In Mexico, the term mestizo (lit. "mixed") is used to refer to an identity of those of mixed European (mainly Spanish) and indigenous Mexican descent. Some believe it can be defined by criteria ranging from ideological and cultural to self-identification or physical appearance. According to these criteria, estimates of the number of mestizos in Mexico vary from about 40 percent of the population to nearly all (including White Mexicans) who do not belong to the country's indigenous minorities.

The meaning of the word mestizo has changed with time; it was originally used in the colonial era to refer to individuals who had one Spanish and one Amerindian parent. Although the caste system and racial classification were officially abandoned when Mexico became independent, the label mestizo was still used in academic circles to refer to people of mixed race. A mestizo ideology was created (exemplified by the José Vasconcelos essay La raza cósmica) that mestizos are the result of racial mixing, and all Mexico must become mestizo so the country could achieve prosperity. After the Mexican Revolution, the government adopted and promoted the mestizo ideology to create a unified Mexican identity with no racial distinctions. By 1930, racial identities other than "indigenous" disappeared from the Mexican census. All Mexicans who did not speak indigenous languages (including European Mexicans) were now considered mestizo, transforming a racial identity into a national one.

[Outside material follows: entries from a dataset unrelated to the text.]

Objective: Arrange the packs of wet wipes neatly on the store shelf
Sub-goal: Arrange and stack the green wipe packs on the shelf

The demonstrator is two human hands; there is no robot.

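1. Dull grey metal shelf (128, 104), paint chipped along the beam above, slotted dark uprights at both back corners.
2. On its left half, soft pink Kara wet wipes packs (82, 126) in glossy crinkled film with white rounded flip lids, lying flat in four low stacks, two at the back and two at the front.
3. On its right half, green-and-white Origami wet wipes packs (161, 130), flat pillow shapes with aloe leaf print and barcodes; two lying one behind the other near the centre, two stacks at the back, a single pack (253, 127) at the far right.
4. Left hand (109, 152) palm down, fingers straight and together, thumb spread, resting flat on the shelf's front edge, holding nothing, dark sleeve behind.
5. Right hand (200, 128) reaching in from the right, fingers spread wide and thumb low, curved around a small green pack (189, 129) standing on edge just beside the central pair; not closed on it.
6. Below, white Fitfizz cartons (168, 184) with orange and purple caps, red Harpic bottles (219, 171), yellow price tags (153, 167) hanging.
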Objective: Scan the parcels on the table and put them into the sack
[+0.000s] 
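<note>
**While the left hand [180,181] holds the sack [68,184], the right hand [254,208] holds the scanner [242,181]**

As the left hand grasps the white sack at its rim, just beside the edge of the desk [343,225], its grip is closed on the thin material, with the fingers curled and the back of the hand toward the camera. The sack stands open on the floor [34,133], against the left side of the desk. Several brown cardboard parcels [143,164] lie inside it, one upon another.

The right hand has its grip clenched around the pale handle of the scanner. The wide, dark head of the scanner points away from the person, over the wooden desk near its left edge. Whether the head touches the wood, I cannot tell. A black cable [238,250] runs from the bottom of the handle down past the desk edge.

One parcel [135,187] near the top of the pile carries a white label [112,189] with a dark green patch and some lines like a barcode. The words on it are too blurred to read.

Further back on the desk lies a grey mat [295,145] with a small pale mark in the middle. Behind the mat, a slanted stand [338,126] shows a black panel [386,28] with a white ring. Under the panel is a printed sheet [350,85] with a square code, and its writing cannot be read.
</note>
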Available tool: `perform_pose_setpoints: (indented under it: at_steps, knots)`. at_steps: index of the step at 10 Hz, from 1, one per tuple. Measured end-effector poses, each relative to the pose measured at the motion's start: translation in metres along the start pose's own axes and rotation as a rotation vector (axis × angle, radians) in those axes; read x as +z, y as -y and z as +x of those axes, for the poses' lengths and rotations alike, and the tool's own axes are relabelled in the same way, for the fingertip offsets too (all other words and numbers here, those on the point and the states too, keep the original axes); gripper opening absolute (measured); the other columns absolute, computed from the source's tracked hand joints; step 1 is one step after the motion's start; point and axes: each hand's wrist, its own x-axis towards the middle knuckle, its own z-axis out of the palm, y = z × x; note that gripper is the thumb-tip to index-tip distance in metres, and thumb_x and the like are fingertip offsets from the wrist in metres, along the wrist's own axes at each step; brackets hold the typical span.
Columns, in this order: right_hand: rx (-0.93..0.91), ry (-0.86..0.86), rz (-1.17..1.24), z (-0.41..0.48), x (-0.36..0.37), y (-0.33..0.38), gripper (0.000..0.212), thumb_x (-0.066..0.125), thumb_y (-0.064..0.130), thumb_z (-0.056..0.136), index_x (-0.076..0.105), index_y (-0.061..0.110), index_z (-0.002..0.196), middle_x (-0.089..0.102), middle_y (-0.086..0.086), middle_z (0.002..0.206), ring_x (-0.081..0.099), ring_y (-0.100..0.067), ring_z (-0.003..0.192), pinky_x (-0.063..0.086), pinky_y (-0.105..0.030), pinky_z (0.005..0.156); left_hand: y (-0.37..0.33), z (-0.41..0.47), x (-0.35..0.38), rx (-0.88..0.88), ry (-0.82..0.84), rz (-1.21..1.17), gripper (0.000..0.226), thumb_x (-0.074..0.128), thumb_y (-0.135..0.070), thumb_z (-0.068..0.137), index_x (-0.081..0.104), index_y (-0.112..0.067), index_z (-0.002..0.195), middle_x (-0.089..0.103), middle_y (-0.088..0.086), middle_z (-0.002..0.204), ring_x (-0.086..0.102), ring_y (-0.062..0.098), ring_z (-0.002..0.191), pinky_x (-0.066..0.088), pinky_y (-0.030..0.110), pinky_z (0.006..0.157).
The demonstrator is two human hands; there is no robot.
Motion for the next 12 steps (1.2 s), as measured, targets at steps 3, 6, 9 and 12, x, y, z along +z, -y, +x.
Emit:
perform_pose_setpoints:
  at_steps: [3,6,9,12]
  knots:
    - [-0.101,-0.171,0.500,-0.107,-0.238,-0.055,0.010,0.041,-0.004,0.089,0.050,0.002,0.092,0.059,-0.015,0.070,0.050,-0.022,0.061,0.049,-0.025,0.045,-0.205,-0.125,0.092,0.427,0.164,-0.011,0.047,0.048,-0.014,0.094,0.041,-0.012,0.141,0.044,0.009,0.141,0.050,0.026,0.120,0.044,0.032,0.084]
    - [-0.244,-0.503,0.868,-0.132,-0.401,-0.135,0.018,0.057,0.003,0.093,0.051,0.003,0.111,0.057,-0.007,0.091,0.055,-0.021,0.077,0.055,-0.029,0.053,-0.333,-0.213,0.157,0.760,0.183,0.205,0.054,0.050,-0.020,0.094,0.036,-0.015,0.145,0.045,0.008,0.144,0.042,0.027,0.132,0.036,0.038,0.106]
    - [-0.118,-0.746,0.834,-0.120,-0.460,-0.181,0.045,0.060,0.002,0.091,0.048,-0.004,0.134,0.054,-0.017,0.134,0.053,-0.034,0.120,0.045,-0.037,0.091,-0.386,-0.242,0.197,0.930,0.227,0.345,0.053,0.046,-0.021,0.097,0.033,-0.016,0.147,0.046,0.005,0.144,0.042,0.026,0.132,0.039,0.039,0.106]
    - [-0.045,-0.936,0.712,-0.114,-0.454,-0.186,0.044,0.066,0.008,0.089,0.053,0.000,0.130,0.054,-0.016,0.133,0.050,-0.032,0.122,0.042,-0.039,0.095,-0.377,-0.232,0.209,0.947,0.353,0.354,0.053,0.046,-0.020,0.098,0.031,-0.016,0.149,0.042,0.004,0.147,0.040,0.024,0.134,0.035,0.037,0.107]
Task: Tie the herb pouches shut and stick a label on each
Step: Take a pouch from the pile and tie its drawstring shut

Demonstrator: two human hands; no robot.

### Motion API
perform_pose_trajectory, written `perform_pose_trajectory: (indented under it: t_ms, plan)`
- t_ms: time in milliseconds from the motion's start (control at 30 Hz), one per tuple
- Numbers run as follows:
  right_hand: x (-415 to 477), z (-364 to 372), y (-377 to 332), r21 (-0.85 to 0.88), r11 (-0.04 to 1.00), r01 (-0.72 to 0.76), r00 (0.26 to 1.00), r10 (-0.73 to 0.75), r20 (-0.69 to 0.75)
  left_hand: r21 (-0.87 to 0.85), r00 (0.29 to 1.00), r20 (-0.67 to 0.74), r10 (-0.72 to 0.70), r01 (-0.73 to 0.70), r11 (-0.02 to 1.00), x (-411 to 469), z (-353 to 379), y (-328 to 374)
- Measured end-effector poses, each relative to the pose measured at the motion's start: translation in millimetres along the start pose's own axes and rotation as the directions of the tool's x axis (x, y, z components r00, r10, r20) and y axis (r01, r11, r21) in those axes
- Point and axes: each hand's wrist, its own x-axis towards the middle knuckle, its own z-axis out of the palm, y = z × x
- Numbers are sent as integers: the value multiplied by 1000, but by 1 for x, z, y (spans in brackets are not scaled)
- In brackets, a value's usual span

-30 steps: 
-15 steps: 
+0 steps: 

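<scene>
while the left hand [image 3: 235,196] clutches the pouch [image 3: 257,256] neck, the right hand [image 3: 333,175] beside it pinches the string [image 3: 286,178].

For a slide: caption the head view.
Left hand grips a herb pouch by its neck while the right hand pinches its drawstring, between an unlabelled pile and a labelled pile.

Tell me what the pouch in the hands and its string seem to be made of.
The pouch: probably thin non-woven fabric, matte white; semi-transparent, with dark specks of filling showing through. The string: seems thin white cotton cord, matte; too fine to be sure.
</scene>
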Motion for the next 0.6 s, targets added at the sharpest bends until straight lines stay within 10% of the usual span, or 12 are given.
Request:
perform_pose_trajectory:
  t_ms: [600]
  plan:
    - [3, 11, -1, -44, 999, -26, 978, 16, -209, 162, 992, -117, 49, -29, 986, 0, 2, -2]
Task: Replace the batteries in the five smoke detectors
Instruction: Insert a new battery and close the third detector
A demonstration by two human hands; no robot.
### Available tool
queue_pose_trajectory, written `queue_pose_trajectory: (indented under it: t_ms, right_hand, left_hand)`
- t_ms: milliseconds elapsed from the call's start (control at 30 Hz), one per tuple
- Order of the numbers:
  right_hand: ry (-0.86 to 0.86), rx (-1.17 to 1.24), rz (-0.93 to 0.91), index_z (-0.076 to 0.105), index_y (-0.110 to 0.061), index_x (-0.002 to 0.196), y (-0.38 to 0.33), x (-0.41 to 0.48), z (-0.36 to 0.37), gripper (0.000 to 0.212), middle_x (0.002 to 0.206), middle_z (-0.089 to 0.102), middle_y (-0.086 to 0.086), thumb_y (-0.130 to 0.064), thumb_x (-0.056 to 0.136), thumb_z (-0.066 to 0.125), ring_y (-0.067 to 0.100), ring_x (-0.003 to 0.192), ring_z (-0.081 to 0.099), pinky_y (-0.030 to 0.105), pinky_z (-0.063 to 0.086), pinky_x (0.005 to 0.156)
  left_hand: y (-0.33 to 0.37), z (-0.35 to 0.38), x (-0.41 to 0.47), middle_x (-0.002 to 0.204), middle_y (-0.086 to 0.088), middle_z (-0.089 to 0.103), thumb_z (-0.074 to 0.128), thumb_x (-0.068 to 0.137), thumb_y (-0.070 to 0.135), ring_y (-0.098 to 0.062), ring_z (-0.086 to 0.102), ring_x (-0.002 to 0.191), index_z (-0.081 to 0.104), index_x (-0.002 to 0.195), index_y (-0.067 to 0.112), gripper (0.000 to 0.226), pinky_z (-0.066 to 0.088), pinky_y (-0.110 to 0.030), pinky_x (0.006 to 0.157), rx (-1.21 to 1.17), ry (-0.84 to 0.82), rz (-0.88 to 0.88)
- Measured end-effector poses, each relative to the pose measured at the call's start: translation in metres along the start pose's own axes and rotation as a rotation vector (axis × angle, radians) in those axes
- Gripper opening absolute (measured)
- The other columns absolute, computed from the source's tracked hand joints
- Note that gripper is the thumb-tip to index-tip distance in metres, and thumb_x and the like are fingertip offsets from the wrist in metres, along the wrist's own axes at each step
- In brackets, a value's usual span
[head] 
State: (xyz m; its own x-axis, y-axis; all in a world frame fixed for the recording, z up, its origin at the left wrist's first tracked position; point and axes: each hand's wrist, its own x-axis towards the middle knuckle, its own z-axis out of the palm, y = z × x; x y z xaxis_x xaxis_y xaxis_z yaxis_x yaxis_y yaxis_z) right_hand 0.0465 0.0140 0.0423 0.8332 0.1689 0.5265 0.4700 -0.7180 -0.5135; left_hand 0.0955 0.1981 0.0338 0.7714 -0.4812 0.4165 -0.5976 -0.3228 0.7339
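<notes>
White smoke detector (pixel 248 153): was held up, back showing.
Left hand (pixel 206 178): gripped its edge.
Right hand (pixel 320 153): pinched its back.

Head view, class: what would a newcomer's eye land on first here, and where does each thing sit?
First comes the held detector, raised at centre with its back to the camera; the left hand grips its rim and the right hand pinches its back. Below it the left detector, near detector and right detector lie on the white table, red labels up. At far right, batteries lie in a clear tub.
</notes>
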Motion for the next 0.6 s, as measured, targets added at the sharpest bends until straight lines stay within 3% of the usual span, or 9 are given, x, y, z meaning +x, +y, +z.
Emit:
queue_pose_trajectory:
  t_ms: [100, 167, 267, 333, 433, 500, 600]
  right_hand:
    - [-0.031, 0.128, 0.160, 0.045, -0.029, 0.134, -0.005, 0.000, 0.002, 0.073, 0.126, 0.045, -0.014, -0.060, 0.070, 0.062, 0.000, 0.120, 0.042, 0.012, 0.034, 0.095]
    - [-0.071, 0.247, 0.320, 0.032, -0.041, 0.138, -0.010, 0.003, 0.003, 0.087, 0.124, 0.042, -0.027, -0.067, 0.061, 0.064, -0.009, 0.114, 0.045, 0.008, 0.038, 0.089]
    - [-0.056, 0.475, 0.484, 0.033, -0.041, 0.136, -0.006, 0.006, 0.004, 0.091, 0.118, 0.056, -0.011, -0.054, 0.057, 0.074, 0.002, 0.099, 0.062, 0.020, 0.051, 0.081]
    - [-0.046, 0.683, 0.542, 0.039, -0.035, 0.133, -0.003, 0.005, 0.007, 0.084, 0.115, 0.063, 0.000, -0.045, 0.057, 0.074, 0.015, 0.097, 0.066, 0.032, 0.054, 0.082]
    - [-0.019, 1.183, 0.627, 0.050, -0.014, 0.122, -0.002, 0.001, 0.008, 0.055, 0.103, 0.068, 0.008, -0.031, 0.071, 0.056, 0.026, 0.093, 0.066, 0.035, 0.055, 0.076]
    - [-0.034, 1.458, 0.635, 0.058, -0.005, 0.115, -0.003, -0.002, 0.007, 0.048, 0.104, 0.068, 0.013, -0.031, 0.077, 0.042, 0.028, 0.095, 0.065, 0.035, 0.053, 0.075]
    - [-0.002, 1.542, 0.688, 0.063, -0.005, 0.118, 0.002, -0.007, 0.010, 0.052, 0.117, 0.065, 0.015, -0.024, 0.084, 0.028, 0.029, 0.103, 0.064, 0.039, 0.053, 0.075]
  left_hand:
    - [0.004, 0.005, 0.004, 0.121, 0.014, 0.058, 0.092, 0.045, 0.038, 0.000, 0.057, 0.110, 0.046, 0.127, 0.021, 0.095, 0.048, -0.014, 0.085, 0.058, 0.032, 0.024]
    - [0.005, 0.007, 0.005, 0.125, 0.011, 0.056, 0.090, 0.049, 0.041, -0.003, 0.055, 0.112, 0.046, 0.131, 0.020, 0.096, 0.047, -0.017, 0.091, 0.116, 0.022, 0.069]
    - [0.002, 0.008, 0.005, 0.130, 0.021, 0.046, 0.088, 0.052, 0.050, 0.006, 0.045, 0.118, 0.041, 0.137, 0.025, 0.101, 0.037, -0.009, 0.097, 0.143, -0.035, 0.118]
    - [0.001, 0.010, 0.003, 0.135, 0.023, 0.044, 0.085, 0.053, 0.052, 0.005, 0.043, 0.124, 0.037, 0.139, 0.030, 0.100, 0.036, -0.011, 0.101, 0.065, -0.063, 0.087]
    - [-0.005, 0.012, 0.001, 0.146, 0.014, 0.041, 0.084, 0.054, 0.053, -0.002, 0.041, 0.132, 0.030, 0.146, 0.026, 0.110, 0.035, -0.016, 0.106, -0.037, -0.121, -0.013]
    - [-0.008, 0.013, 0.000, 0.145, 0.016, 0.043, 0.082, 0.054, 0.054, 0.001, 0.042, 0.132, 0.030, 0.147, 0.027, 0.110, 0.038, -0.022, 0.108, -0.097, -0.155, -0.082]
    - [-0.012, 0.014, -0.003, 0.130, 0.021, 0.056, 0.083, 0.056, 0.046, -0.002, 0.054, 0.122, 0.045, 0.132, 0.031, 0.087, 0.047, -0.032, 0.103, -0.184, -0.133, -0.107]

People of different phenotypes make up Mexico's mestizo population, whether or not they have mixed-race ancestry. Since the term has a number of socio-cultural, economic, racial and genetic meanings, estimates of the Mexican mestizo population vary widely. According to the Encyclopædia Britannica, which bases its estimate on the 1921 census, from one-half to two-thirds of the Mexican population is mestizo. As Mexico's national identity, all Mexicans who are not indigenous and participate in the nation's culture may be considered mestizo (culturally Mexican) regardless of racial background. The word had disappeared from the popular Mexican vocabulary long ago, since it had a pejorative connotation. Modern academics have challenged the mestizo concept on the grounds that census data indicates that marriages between people of different races were rare; the ideology has incentivized racism rather than ending it, denying Mexico's distinct ethnic groups and cultures.

History 

When the term mestizo and the caste system were introduced to Mexico is unknown, but the earliest surviving records categorizing people by "qualities" (as castes were known in early colonial Mexico) are late-18th-century church birth and marriage records. An extensive caste system assigned a name to each possible racial combination; unlike later definitions of mestizo, in these records it referred only to people with half-Spanish and half-indigenous ancestry. The system is present in New Spain's first national census (in 1793), in which castizo, pardo, mulatto and zambo are also collectively listed as "castes". The caste system and racial censuses were legally abandoned after independence, and academics who reviewed and republished the census figures referred to the castes simply as mestizos.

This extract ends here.